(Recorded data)
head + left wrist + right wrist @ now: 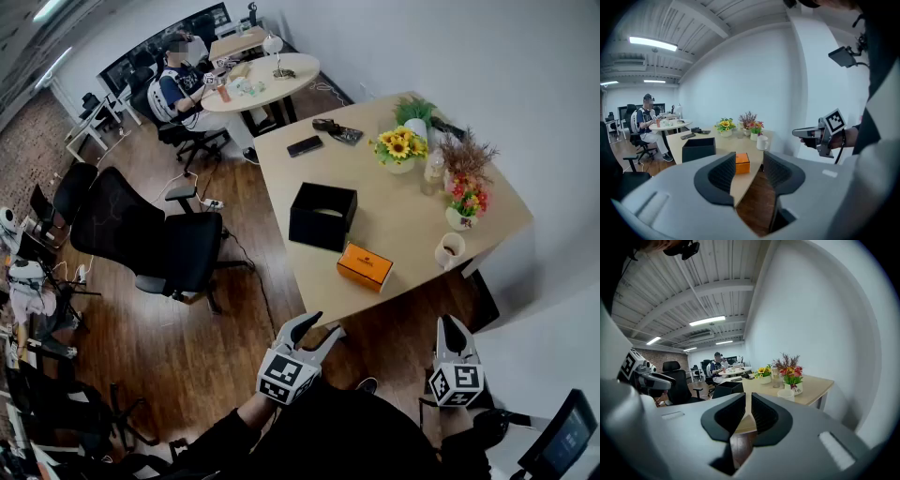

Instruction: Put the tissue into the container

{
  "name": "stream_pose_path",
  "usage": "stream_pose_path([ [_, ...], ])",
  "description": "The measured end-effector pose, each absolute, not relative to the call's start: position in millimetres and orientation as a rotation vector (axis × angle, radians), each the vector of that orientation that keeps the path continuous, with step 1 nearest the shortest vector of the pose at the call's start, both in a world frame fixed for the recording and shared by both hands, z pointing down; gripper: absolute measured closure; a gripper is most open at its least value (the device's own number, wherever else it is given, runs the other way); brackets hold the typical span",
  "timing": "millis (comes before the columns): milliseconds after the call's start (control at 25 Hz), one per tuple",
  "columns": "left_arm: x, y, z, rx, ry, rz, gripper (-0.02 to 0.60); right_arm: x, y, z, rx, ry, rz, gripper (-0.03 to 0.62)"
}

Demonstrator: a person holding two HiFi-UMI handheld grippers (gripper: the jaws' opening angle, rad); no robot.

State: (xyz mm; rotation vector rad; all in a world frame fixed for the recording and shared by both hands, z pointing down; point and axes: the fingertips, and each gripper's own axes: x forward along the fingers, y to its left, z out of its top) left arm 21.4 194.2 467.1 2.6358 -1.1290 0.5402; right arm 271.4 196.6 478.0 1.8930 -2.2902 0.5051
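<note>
An orange tissue box [365, 265] lies near the wooden table's front edge. The black open-topped container [319, 232] stands just behind it to the left. Both grippers hover off the table, in front of its near corner. My left gripper [315, 326] has its jaws a little apart with nothing between them. Through that gap in the left gripper view [749, 161] I see the tissue box [742, 163], with the container [698, 150] to its left. My right gripper [450, 323] is shut and empty [748, 401]. No loose tissue shows.
A white cup [450, 249], two flower pots [401, 145] [466, 197] and a phone [305, 145] sit on the table [403, 220]. A black office chair [150, 239] stands to the left. A person [183, 80] sits at a round table far back.
</note>
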Motion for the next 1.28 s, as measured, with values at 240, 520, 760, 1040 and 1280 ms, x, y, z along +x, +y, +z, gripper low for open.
stream_pose_path([
  [240,19,164,471,2.662,-1.139,0.648,0.414,269,165,482,1.863,-2.335,0.465,0.553],
  [520,10,135,497,2.668,-1.027,0.775,0.414,234,150,509,1.75,-2.329,0.503,0.551],
  [760,6,77,526,2.683,-0.948,0.788,0.414,207,119,528,1.719,-2.269,0.516,0.548],
  [1040,16,11,574,2.711,-0.71,0.786,0.41,166,81,571,1.575,-2.17,0.603,0.468],
  [1280,30,-20,607,2.745,-0.508,0.88,0.301,154,53,599,1.556,-2.071,0.695,0.393],
])
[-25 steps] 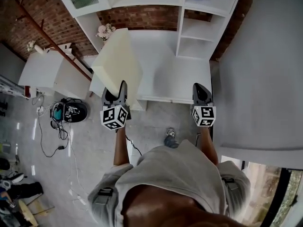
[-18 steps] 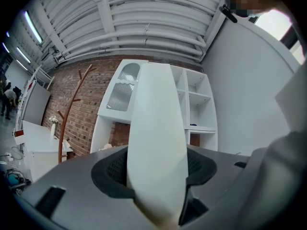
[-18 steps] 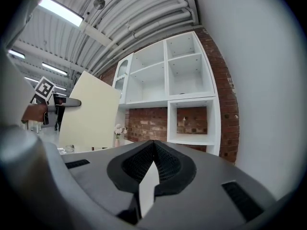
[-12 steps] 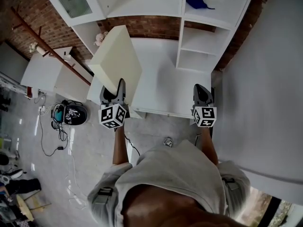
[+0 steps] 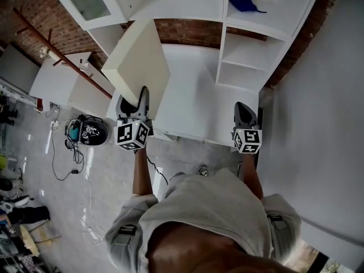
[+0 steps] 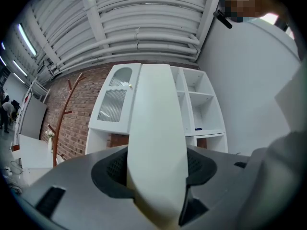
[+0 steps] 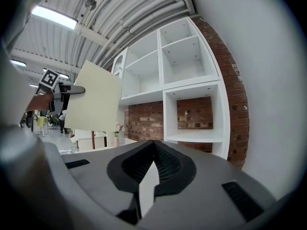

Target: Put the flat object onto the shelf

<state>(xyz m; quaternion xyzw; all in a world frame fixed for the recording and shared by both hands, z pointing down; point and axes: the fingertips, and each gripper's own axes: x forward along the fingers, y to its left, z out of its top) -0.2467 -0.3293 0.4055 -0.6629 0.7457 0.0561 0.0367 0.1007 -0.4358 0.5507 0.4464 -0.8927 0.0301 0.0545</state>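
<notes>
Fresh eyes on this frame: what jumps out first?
A big cream panel, clamped in the left gripper, tilts over the white desk by the white shelf unit. The right gripper is shut and empty at right; a blue item lies in one compartment.

1. Left gripper (image 5: 131, 102) is out ahead on an extended left forearm (image 5: 140, 172), jaws clamped on the near edge of the flat panel (image 5: 139, 61).
2. Right gripper (image 5: 244, 110) is level alongside, well apart from it, jaws together on nothing.
3. Right forearm (image 5: 251, 174) reaches straight forward.
</notes>
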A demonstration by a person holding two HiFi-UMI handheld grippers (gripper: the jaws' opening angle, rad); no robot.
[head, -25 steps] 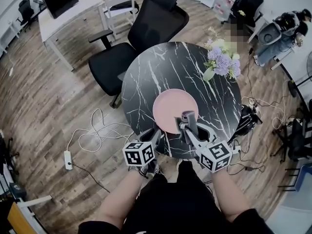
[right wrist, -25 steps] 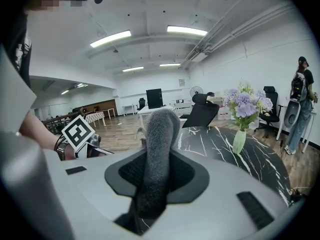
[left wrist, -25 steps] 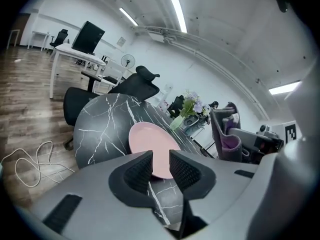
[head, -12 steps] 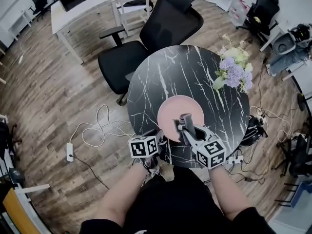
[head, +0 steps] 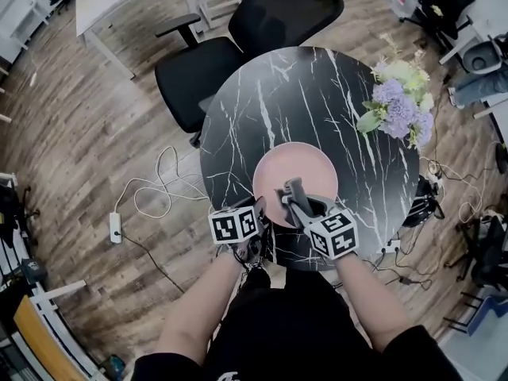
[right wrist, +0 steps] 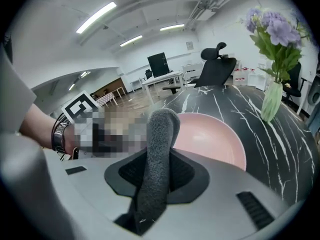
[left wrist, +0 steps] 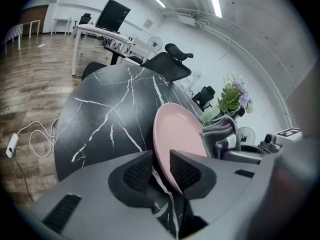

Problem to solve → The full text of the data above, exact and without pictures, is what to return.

Task result →
head + left wrist + right wrist @ now: 

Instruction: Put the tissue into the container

{
  "name": "stream_pose_path",
  "usage": "stream_pose_path([ [_, ...], ])",
  "description": "The measured end-effector pose, each absolute, not relative to the call's start: position in millimetres and orientation as a rotation vector (axis × angle, radians), each the vector of that orientation that keeps the path continuous, with step 1 nearest the shortest vector of the pose at the call's start, both in a world frame fixed for the recording and shared by both hands, z pointing down; gripper: absolute measured closure; a gripper is most open at its least value (the device's own number, wherever else it is given, runs the other way); brackets hold the typical span",
  "timing": "millis (comes before the columns): milliseconds after the call's start (control at 25 Hz), one per tuple",
  "columns": "left_arm: x, y, z, rx, ry, rz, gripper (-0.02 to 0.60); right_arm: x, y, z, rx, ry, rz, gripper (-0.03 to 0.62)"
}

Demonstrator: a person holding two HiFi-UMI handheld grippers (gripper: the jaws' opening angle, rad); no robot.

State: (xyz mm; rotation vector rad; all in a world frame fixed for the recording and shared by both hands, z pointing down; point and axes: the fingertips, and each gripper's own axes: x forward along the fingers, y to its left, z out of its top) left arm 21.4 194.2 467.1 2.6358 -1.1290 0.5402; right arm 271.4 196.6 478.0 1.8930 -2.2902 0.5051
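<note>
An orange tissue box [365, 265] lies near the wooden table's front edge. The black open-topped container [319, 232] stands just behind it to the left. Both grippers hover off the table, in front of its near corner. My left gripper [315, 326] has its jaws a little apart with nothing between them. Through that gap in the left gripper view [749, 161] I see the tissue box [742, 163], with the container [698, 150] to its left. My right gripper [450, 323] is shut and empty [748, 401]. No loose tissue shows.
A white cup [450, 249], two flower pots [401, 145] [466, 197] and a phone [305, 145] sit on the table [403, 220]. A black office chair [150, 239] stands to the left. A person [183, 80] sits at a round table far back.
</note>
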Motion for the next 1.28 s, as measured, with values at 240, 520, 760, 1040 and 1280 ms, x, y, z along +x, +y, +z, gripper low for open.
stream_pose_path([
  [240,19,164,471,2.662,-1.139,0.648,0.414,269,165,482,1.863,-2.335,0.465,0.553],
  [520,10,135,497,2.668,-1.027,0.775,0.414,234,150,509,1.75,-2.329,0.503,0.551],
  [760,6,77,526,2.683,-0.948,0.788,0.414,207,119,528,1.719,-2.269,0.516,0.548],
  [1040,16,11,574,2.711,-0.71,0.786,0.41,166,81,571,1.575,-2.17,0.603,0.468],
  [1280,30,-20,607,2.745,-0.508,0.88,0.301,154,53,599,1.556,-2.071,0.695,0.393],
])
[-25 steps] 
[-18 steps] 
[-18 steps] 
[-12 steps] 
[+0 steps] 
[+0 steps] 
[+0 steps] 

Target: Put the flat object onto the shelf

<state>(xyz m; quaternion xyzw; all in a world frame fixed for the recording and shared by both hands, z pointing down; point and axes: the fingertips, and each gripper's own axes: x forward along the fingers, y to its left, z out of its top) -0.2467 -0.3293 0.4055 -0.6629 0.7457 0.0561 0.0367 0.1007 -0.4358 0.5507 0.4464 -0.8927 0.0301 0.0545</state>
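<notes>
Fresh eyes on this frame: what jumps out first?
A big cream panel, clamped in the left gripper, tilts over the white desk by the white shelf unit. The right gripper is shut and empty at right; a blue item lies in one compartment.

1. Left gripper (image 5: 131, 102) is out ahead on an extended left forearm (image 5: 140, 172), jaws clamped on the near edge of the flat panel (image 5: 139, 61).
2. Right gripper (image 5: 244, 110) is level alongside, well apart from it, jaws together on nothing.
3. Right forearm (image 5: 251, 174) reaches straight forward.
</notes>
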A demonstration by a person holding two HiFi-UMI handheld grippers (gripper: the jaws' opening angle, rad); no robot.
[head, -25 steps] 
[right wrist, -25 steps] 
[left wrist, -25 steps] 
[head, -12 steps] 
[head, +0 steps] 
[right wrist, +0 steps] 
[left wrist, +0 steps] 

This exercise is complete.